→ WHAT NEEDS TO BE DONE:
Excluding pictures, what does the listing below contain from the line with "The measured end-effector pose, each" up to and including the line with "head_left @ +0", word for word?

→ DATASET CONTENT:
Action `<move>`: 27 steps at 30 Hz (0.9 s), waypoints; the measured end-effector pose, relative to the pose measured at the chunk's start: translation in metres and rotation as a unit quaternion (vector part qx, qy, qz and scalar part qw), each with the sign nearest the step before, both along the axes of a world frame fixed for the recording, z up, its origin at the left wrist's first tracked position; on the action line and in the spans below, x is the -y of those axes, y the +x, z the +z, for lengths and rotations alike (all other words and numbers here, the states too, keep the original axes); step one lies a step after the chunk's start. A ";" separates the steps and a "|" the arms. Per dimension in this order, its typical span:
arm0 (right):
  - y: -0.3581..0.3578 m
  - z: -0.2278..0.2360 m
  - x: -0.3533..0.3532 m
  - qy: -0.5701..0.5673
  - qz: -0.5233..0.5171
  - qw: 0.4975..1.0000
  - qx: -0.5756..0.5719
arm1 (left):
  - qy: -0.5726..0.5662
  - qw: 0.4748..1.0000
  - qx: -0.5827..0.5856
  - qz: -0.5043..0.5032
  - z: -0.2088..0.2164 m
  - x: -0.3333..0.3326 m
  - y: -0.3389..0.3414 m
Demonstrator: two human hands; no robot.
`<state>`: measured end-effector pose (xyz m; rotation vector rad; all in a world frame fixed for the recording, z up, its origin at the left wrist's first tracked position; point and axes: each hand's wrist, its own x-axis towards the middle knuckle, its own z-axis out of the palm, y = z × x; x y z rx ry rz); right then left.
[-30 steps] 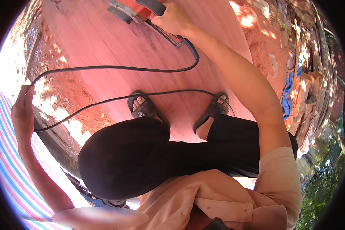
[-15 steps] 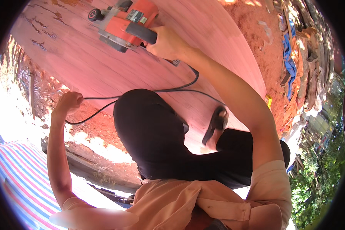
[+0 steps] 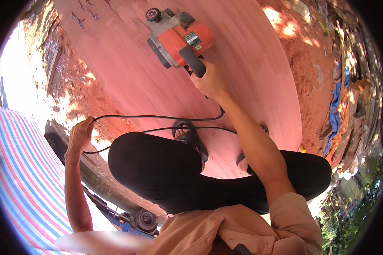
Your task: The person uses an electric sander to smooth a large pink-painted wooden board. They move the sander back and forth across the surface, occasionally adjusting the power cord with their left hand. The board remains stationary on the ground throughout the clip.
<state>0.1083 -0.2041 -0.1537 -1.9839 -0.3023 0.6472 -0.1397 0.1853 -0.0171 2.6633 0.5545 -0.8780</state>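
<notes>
A red and grey electric hand planer rests on a broad, reddish wooden slab with a curved edge. My right hand is closed round the planer's black rear handle. From the tool a black power cord runs left across the slab. My left hand is raised off to the left, its fingers closed on that cord, and a second length of cord passes back from it behind my knee. My sandalled foot is on the slab.
Reddish soil lies beyond the slab's right edge, with stacked wood and a blue tarp farther right. Dark cracks mark the slab at far left. A striped sheet hangs at lower left.
My right hand and the planer have shifted right across the slab in view. The cord between my hands is pulled straighter, and my left foot now shows beyond my knee.
</notes>
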 end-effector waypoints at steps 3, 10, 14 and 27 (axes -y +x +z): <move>-0.022 -0.011 0.022 0.025 -0.005 1.000 -0.014 | -0.006 0.993 0.046 0.109 0.059 0.031 -0.015; -0.083 -0.020 0.143 0.021 0.037 0.999 -0.010 | 0.019 0.981 0.178 0.075 0.138 0.183 -0.053; -0.104 -0.030 0.179 -0.003 0.040 0.998 -0.044 | 0.013 0.983 0.177 0.047 0.114 0.214 -0.041; 0.009 -0.067 -0.017 0.090 0.040 0.991 0.087 | 0.039 0.929 0.344 0.132 0.069 0.170 0.011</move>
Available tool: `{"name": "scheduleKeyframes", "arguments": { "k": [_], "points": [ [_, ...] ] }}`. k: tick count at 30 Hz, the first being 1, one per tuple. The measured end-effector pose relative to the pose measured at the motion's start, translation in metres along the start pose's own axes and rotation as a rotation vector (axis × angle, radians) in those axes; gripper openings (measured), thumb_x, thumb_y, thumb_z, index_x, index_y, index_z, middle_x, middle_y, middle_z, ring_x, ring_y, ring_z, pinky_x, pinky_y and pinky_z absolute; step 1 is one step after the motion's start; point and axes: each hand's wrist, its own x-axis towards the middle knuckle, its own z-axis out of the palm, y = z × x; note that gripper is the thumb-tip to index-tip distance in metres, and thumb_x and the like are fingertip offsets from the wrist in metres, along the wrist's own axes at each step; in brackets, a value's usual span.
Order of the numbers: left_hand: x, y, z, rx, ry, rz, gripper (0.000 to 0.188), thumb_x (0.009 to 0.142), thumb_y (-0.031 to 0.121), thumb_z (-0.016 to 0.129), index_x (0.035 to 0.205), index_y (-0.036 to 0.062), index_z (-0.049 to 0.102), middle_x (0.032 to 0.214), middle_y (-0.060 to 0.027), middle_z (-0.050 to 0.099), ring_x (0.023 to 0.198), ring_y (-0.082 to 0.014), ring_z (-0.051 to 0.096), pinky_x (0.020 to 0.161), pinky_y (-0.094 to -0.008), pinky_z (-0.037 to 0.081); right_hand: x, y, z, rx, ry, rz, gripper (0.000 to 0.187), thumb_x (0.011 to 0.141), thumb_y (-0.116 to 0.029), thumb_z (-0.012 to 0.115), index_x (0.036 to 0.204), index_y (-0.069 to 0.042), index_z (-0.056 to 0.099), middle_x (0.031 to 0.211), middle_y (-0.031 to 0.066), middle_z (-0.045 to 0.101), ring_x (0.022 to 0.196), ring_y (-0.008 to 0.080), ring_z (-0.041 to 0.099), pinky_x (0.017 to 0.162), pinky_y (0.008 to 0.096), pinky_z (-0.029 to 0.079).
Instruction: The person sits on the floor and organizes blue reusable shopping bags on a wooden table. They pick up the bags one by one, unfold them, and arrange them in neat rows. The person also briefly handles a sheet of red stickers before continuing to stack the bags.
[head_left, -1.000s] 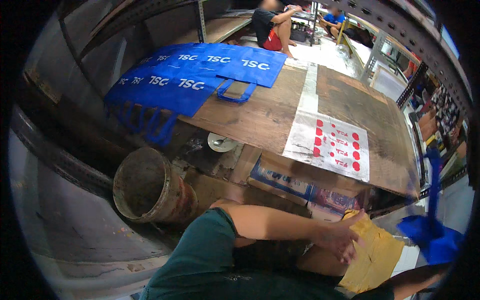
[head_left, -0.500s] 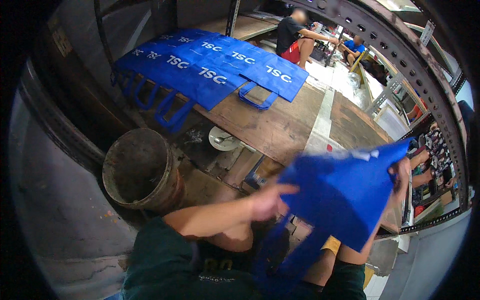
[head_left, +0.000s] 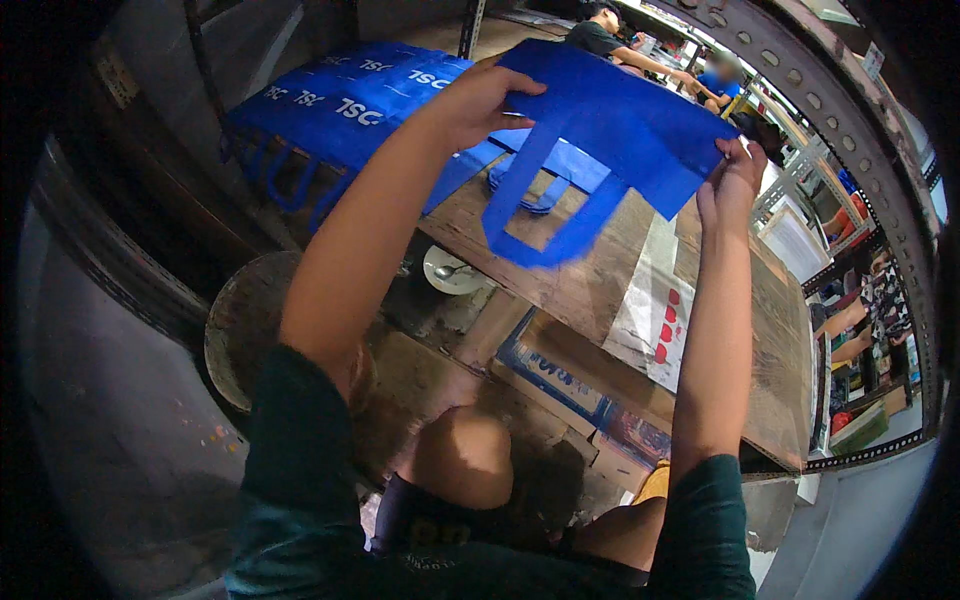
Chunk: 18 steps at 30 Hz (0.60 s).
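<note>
Between both hands I hold a blue fabric tote bag (head_left: 610,100) stretched out above the wooden table. My left hand (head_left: 475,105) pinches its left edge, thumb and fingers closed on the cloth. On the opposite edge, my right hand (head_left: 737,172) grips the fabric. The bag's looped handle (head_left: 545,248) dangles toward me. Behind and to the left, several more blue bags with white print (head_left: 340,100) lie in overlapping rows, their handles hanging over the table's near side. The held bag hides part of these rows.
A rusty round drum (head_left: 250,320) stands at the left below the table. A white bowl with a spoon (head_left: 450,272) sits near the wooden tabletop (head_left: 570,290). Paper with red marks (head_left: 665,335) lies on the right. Perforated metal shelving (head_left: 880,200) frames the right; two people sit beyond.
The held bag has gone up and away from me, from low over my lap to above the table. Both arms are now stretched forward with it.
</note>
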Motion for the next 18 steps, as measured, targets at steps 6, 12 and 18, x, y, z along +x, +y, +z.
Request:
{"name": "scheduleKeyframes", "arguments": {
  "k": [6, 12, 18],
  "points": [
    [-0.055, -0.06, -0.062, 0.244, 0.275, 0.042, 0.052, 0.074, 0.012, 0.071, 0.121, 0.0049, 0.05, 0.105, -0.0065, 0.061, 0.096, -0.0186, 0.059, 0.078, -0.0337, 0.051, -0.102, 0.073, -0.023, -0.339, 0.072, 0.378, 0.037, 0.07, -0.002, 0.062, 0.1, -0.011, 0.042, 0.085, 0.0069, 0.049, 0.072, 0.0161, 0.051, 0.059, 0.0298, 0.044],
    [-0.054, -0.143, -0.113, 0.977, 0.538, 0.208, 0.062, 0.066, 0.017, 0.077, 0.122, 0.0062, 0.052, 0.103, -0.0123, 0.064, 0.09, -0.0268, 0.063, 0.082, -0.0379, 0.049, -0.12, 0.148, -0.055, -0.764, -0.175, 0.496, 0.03, 0.067, -0.003, 0.068, 0.092, -0.004, 0.052, 0.074, 0.0067, 0.057, 0.068, 0.0155, 0.056, 0.059, 0.0319, 0.045],
    [-0.056, -0.152, -0.121, 1.078, 0.463, 0.09, 0.032, 0.067, 0.021, 0.073, 0.095, 0.0046, 0.069, 0.096, -0.0163, 0.067, 0.09, -0.0297, 0.064, 0.082, -0.0375, 0.049, -0.125, 0.172, -0.065, -0.904, -0.163, 0.426, 0.025, 0.068, -0.002, 0.067, 0.091, -0.006, 0.057, 0.078, 0.0066, 0.058, 0.071, 0.0172, 0.057, 0.062, 0.0312, 0.045]
  ]
}}
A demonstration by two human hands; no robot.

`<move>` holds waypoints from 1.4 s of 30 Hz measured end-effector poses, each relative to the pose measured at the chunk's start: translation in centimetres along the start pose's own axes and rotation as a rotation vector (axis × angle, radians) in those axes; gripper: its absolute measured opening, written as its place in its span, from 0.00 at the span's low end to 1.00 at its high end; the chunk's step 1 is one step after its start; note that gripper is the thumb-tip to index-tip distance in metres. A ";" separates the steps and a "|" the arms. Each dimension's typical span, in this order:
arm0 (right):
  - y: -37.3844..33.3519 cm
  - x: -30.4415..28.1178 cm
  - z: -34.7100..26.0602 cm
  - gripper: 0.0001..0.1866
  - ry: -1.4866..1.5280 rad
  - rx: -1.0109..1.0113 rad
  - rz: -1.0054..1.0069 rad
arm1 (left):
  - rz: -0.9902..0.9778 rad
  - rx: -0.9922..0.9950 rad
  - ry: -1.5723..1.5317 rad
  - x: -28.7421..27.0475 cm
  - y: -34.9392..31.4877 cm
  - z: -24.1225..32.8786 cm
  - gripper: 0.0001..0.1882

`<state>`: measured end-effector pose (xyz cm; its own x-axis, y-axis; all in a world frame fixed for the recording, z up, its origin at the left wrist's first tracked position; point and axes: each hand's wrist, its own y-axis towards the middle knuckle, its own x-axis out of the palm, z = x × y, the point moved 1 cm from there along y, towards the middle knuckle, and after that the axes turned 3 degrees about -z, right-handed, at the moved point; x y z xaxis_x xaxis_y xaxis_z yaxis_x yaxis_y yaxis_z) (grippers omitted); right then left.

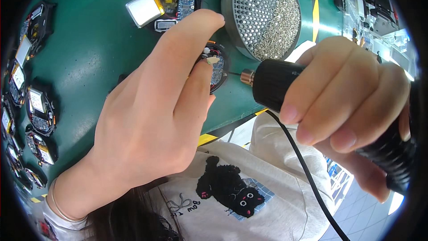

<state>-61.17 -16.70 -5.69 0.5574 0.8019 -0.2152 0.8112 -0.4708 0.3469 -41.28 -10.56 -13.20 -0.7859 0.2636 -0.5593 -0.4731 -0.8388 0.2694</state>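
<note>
My left hand (147,102) grips a small round electronic device (218,71) with a blue circuit board in a black case. One fingertip presses near its white connector, while another finger reaches out past it toward a round screw tray. Much of the device is hidden behind this hand. Wrapped in the fingers of my right hand (347,93) is a black electric screwdriver (276,82). Its thin bit points left at the device's right edge; whether they touch I cannot tell.
Above the device stands the grey screw tray (249,13), its perforated plate partly covered by small screws (281,27). A similar device (183,0) with a silver battery (145,9) lies left of it. Several more devices (40,107) line the green table's left side. A black cable (303,165) hangs down.
</note>
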 end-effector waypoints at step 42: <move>0.0 -0.2 2.4 0.34 0.464 -0.242 0.410 | 0.096 0.064 -0.095 -1.1 0.1 -1.2 0.08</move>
<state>-60.87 -17.72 -7.83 0.6348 0.6758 0.3746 0.4567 -0.7192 0.5237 -39.96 -11.51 -13.46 -0.8614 0.2304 -0.4526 -0.4163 -0.8309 0.3693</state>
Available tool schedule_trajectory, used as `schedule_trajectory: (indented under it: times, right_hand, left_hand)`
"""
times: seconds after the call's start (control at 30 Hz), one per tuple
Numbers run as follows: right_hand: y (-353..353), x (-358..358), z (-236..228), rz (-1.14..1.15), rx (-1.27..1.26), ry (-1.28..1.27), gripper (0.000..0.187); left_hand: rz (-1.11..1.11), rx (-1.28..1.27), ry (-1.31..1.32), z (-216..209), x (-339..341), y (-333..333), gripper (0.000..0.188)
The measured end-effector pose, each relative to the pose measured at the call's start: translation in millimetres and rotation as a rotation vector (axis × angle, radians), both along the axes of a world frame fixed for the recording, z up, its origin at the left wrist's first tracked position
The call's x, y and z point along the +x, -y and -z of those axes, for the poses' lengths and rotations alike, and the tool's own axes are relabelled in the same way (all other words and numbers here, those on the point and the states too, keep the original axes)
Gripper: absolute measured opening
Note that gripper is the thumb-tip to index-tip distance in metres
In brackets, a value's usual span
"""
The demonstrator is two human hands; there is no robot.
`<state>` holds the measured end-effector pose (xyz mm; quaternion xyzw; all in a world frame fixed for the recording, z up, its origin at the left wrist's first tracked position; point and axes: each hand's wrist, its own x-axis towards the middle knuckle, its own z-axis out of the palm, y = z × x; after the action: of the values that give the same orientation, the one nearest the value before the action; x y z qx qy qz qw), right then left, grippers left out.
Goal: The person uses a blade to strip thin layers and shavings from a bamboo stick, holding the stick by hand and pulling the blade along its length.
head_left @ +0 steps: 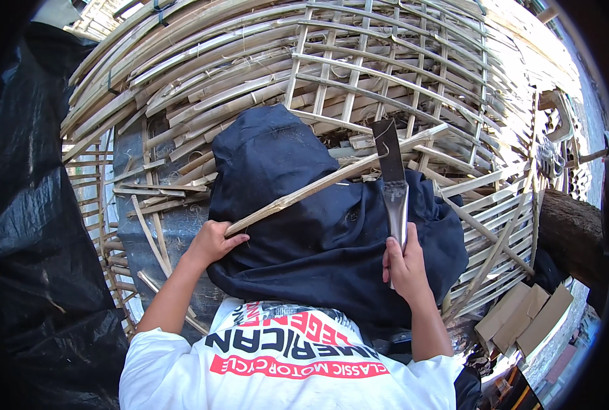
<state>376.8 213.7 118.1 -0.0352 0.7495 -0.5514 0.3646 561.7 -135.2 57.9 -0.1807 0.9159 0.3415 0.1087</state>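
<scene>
My left hand (213,242) is closed around the near end of a long split bamboo strip (298,195). The strip slants up to the right across a dark cloth (277,239) draped over my lap. In my right hand (405,263) is the metal handle of a broad, dark-bladed knife (390,164), its blade pointing away from me. The blade crosses the strip near its far end, and a thin curled shaving shows beside the blade. Whether the edge is cutting into the strip cannot be made out.
Beyond my lap lies a large pile of bamboo strips (202,75), with a bamboo lattice (359,68) over its right part. Another slatted lattice (499,239) and cardboard pieces (523,318) are at right, near a log (571,225). Black plastic sheeting (38,205) hangs at left.
</scene>
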Motion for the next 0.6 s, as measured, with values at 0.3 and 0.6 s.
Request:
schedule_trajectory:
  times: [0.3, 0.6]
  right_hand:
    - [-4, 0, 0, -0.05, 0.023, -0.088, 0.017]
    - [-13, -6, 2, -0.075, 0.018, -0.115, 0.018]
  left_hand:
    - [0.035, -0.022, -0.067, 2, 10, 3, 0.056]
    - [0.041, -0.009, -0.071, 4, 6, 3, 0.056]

→ ANSWER TO THIS TASK:
The measured end-effector pose, each relative to the pose measured at the call's start: translation in millimetres and rotation as a rotation vector (axis × angle, radians), both along the axes of a world frame fixed for the recording, z up, its origin at the left wrist's first tracked position
The call's x, y and z point along the +x, -y and -z of those axes, for the poses' lengths and rotations alike, and the tool's own axes are relabelled in the same way (all other words and numbers here, those on the point and the states too, keep the original axes)
Gripper: absolute measured opening
Note that gripper is the thumb-tip to index-tip distance in metres
In brackets, a value's usual span
"""
The demonstrator is two human hands; there is no robot.
`<state>` holds the measured end-effector pose (xyz mm; quaternion xyzw; all in a world frame fixed for the recording, z up, its origin at the left wrist's first tracked position; point and axes: each hand's wrist, its own x-axis towards the middle knuckle, its own z-axis out of the palm, y = z × x; after the action: of the values that give the same orientation, the one nearest the value before the action; x y z qx qy qz qw), right then left, grippers left out.
Goal: The person uses a blade to strip thin layers and shavings from a bamboo stick, holding the stick by hand and pulling the blade along its length.
head_left @ +0 steps: 

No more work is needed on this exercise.